Phone: "1(234)567-890"

  • No @. It's a phone.
  • Strip formatting: "1234567890".
  • Length is 10. (No country code).
  • Last 4 digits: "7890".
  • Result: "***-***-7890".

Common mistakes candidates make

A major pitfall is failing to properly strip all the distinct non-digit characters from the phone number. Using regex like s.replaceAll("[^0-9]", "") is the safest way to extract just the digits.
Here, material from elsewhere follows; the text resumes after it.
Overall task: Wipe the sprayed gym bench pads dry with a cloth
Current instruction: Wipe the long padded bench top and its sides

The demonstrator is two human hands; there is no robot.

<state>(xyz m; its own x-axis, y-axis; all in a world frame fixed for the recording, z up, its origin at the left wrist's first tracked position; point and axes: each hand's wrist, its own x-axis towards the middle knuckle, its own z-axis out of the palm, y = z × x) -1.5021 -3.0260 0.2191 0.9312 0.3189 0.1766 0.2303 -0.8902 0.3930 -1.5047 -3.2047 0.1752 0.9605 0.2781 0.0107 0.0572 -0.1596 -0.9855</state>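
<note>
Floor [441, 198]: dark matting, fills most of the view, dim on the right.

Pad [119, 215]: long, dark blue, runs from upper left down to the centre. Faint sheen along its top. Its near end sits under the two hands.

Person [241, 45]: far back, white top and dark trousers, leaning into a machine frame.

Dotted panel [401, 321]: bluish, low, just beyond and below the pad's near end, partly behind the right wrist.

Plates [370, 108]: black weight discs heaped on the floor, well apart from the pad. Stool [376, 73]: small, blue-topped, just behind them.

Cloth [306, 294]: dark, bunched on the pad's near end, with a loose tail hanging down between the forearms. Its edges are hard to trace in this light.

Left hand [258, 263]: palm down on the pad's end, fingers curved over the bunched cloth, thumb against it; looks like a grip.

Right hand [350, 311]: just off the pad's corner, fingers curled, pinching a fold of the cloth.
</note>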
Another common mistake is hardcoding index substrings for the phone number without counting the total digits first, causing out-of-bounds exceptions when international codes are present.

Interview preparation tip

For the Masking Personal Information coding problem, utilize your language's built-in string methods to save time. In Python, str.lower() and list comprehensions are great. In Java, StringBuilder and replaceAll("\\D", "") will handle the phone number cleanup cleanly. Always handle the structural split (Email vs Phone) at the very top of your function to keep the logic branches completely isolated.